Task to carry out
Whenever a line below holds the word "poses", count it; then give the total and nothing else.

------

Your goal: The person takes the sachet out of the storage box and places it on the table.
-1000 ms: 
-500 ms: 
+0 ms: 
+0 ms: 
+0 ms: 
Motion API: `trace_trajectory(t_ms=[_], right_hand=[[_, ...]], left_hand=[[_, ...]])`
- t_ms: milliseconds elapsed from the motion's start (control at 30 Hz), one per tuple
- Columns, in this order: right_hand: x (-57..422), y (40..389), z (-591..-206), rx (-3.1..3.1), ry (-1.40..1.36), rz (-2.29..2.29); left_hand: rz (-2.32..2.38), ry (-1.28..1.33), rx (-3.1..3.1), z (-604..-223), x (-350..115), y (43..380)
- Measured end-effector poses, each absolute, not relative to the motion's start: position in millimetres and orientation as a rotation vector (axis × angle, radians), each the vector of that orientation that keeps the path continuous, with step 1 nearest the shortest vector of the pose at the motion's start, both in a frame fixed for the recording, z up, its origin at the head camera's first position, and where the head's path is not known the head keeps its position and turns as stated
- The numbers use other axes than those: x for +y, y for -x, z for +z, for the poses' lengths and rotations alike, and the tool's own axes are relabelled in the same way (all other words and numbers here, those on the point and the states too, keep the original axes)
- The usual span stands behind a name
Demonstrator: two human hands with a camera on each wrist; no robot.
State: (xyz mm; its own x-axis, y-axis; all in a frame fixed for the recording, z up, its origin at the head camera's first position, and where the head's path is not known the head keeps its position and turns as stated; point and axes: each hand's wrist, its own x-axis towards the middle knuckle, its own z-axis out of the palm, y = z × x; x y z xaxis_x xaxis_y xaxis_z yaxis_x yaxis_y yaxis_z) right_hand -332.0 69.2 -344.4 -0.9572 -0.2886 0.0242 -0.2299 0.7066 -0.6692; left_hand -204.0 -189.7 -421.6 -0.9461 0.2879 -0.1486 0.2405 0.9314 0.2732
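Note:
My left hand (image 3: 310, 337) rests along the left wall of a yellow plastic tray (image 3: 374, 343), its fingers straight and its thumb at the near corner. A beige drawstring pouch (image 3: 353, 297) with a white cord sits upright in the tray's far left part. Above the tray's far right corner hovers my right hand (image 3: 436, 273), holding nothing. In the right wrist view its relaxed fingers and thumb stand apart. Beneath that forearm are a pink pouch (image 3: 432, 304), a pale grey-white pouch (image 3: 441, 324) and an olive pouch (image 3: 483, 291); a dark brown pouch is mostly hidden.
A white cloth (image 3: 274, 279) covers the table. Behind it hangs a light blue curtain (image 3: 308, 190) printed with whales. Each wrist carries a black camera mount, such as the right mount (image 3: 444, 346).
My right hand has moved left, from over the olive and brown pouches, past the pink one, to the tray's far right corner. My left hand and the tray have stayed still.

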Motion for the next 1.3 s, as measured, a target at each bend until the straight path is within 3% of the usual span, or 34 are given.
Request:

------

Answer for the task
2